Trump administration reduces public immigration data release amid enforcement expansion
Key government immigration statistics have become harder to access as the Trump administration expands deportation efforts while releasing less verified data.

The Trump administration has significantly reduced the public availability of immigration enforcement data while expanding its deportation operations, limiting access to statistics that researchers, advocates and journalists have historically used to track policy impacts.
The Office of Homeland Security Statistics, which has tracked immigration data since 1872, has not updated key enforcement metrics on its website since early last year. Monthly reports that previously allowed near real-time tracking of immigration trends now show a notice stating the page "is delayed while it is under review." An Immigration and Customs Enforcement dashboard launched in December 2023 to provide transparency on arrests and removals has not been updated since January 2025.

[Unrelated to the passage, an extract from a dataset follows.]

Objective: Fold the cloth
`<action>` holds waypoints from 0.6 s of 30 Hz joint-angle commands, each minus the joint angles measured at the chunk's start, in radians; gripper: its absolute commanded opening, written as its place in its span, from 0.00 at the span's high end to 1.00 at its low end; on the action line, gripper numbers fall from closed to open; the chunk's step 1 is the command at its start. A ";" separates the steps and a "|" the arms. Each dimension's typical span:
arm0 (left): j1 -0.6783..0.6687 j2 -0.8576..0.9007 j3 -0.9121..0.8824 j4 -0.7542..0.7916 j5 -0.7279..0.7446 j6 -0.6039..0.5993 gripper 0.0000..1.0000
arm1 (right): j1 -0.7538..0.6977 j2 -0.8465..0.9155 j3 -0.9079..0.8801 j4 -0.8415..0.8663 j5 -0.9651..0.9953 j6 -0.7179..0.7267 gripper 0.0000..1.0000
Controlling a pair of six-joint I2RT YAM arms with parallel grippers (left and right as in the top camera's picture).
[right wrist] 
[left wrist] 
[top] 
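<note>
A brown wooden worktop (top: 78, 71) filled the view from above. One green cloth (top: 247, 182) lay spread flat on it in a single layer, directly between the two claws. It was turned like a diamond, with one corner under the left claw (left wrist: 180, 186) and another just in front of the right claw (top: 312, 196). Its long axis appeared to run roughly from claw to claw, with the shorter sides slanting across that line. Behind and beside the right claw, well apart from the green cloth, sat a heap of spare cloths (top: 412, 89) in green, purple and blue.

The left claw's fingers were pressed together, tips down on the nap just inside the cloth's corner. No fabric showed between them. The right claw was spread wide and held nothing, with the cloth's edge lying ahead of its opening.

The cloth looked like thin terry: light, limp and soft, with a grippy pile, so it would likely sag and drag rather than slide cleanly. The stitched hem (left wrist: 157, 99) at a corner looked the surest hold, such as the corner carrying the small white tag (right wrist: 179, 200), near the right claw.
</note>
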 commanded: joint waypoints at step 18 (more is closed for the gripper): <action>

The administration has released immigration figures through news releases, but these numbers have proven inconsistent. On January 20, the Department of Homeland Security reported more than 675,000 deportations since Trump's return to office, but revised that figure to 622,000 the following day. Homeland Security Secretary Kristi Noem later testified to Congress that 700,000 people had been deported, while an Associated Press analysis of ICE data put the number at roughly 400,000.
Other federal agencies have also slowed data releases. The State Department's most recent visa issuance data dates to August, and key statistics from U.S. Citizenship and Immigration Services have not been updated since October. Some data continues to flow, including border encounter statistics from U.S. Customs and Border Protection and information from Department of Justice immigration courts.
Researchers and advocacy groups across the political spectrum have criticized the reduced transparency. Mike Howell of the conservative Oversight Project said the department has released "numbers that purport to be statistics with no statistical backup." Legal challenges and Freedom of Information Act requests have become necessary tools for accessing enforcement data that was previously published routinely.
The Department of Homeland Security did not respond to detailed questions about the data gaps, but stated in a response that "this is the most transparent Administration in history" and that it releases "new data multiple times a week and upon reporter request."